Bushyfox  (Level: 174.4 - Posts: 2403)
Wed, 16th Apr '08 7:43 PM

The American "erb" for "herb" has always bothered me. We Aussies say "Herb", no matter what.

What puzzelates me even more is the question of how an American would address a man named Herbert???


Kaufman  (Level: 269.8 - Posts: 3943)
Wed, 16th Apr '08 8:20 PM

If we saw the author of Dune with a sprig of rosemary hanging out of his mouth, we'd generally say we say a Herbert chewing on an herb.

Jespur  (Level: 114.2 - Posts: 38)
Wed, 16th Apr '08 10:17 PM

I love a good Dune reference! Not easy to bring into a chat about grammar- but well done.


Leeze83  (Level: 35.2 - Posts: 70)
Wed, 16th Apr '08 11:59 PM

I had a huge issue with this too! I remember as a kid, and we would get heaps of american TV, and hearing them talk about 'erbs'. It took me years to work out what they were talking about!! (or maybe it's just my rather small intellect being uncovered!). We also would always pronounce the H. And were very strict about the A/an rules.

reading this though, i did realise that i say AN 'our (hour). Where on earth did that come from? I didn't realise i did it, and now my whole belief system is ruined!!!!

Papermanbill  (Level: 41.3 - Posts: 1312)
Thu, 17th Apr '08 5:16 AM

Hey Bev, In Brooklyn they are called "Oybs". Or just Zalt and peppuh.

Soldotna  (Level: 27.7 - Posts: 145)
Thu, 17th Apr '08 1:48 PM I know why I missed you guys!

Phitzy1  (Level: 66.4 - Posts: 873)
Thu, 17th Apr '08 10:27 PM

The only Herb I know wore white patent leather shoes and bad plaid suits...

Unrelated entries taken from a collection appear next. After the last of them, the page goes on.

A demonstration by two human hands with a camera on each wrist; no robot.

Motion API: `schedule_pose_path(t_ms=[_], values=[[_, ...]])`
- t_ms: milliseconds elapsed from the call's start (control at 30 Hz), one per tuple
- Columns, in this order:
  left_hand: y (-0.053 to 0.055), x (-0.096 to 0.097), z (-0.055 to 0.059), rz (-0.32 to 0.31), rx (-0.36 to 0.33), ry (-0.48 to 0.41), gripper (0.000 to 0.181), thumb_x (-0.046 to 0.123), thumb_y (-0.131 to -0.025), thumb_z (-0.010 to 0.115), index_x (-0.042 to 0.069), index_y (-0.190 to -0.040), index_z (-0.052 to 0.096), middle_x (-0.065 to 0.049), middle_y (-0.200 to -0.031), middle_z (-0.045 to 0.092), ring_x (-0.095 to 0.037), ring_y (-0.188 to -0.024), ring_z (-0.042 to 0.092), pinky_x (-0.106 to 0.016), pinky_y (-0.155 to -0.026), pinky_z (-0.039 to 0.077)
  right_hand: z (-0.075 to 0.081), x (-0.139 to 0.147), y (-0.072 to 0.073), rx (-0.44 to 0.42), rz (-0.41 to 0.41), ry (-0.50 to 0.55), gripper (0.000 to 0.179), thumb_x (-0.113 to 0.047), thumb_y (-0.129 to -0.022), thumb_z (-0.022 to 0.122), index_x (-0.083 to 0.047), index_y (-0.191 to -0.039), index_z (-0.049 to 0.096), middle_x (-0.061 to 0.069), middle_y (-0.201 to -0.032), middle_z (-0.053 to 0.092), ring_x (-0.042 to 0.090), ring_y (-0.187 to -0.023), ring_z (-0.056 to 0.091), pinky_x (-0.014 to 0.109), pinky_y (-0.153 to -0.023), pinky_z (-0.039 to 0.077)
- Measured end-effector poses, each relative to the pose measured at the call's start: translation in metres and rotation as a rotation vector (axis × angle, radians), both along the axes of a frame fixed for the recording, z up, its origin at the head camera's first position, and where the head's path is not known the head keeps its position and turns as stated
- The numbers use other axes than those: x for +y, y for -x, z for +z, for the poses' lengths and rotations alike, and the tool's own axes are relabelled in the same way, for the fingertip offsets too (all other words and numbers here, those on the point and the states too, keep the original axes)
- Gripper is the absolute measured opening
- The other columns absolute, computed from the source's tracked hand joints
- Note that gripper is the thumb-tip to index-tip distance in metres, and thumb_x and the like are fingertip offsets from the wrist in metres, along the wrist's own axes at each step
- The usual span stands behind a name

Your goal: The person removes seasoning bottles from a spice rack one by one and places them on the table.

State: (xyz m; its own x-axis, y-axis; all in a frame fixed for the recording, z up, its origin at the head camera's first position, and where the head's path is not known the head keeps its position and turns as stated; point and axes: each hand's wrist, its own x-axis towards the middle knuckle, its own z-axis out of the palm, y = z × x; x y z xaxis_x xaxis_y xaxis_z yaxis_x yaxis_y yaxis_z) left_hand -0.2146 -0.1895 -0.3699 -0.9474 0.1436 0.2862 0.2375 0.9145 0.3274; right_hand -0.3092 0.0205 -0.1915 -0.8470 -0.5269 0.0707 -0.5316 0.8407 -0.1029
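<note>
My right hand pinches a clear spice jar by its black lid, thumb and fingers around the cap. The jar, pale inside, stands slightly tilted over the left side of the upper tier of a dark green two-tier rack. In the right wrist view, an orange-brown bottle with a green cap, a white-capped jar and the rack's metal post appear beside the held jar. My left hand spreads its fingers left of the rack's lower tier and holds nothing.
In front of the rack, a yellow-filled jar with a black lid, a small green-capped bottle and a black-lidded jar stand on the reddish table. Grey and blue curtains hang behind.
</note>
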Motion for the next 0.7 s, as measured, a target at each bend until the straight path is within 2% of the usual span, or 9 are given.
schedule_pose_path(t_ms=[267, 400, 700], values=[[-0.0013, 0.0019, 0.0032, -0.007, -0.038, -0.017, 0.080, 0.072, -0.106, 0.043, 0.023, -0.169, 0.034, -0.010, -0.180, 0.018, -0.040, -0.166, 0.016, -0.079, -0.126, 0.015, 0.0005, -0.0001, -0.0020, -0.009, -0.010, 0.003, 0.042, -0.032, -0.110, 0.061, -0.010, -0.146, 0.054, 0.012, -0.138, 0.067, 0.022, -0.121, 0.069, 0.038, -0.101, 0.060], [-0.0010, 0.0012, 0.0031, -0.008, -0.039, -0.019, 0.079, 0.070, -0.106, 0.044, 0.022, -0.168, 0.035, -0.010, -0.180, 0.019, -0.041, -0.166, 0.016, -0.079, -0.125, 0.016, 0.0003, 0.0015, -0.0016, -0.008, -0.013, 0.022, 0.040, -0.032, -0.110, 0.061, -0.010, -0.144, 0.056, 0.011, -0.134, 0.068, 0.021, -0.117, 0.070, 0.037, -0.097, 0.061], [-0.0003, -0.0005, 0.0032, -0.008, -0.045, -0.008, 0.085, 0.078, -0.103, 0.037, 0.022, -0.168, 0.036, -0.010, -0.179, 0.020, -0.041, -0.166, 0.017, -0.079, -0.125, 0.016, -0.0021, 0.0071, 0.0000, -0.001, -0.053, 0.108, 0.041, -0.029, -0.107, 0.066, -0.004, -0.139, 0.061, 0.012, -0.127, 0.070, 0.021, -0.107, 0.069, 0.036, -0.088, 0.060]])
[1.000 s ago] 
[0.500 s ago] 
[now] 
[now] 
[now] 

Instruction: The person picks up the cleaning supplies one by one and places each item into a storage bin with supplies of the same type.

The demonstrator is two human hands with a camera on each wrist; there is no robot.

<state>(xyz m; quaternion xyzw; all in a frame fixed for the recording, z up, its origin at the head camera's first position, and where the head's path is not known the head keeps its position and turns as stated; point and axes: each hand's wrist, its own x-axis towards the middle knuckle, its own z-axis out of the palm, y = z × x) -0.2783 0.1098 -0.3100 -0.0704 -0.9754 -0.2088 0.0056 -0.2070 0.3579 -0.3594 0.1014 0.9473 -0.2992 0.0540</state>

Chickfbref1  (Level: 120.7 - Posts: 2011)
Thu, 17th Apr '08 10:32 PM

Oh then Foxy, how do the Aussies say honest?

Honest...or on est?


Bushyfox  (Level: 174.4 - Posts: 2403)
Fri, 18th Apr '08 2:19 AM

Fro Kelly/Chick:~

We say onest.........Honest we do!!!


Rowlanda  (Level: 70.0 - Posts: 2853)
Fri, 18th Apr '08 3:02 AM

See what you started????
Bejesus Eesus

Papermanbill  (Level: 41.3 - Posts: 1312)
Fri, 18th Apr '08 3:11 AM

Hey Kelly, How many people do you know that say "you's" guys and watch football at "Soldier's" Field ??

Achad  (Level: 213.6 - Posts: 661)
Fri, 18th Apr '08 6:31 AM

And who can forget Roobarb & Custard!

Bushyfox  (Level: 174.4 - Posts: 2403)
Fri, 18th Apr '08 6:43 AM

OMG Martin! That link went way over into the neighbor's place!


Nelly  (Level: 181.0 - Posts: 1167)
Fri, 18th Apr '08 6:30 PM

Hey Martin - you're in trouble if Diva sees that link .......""!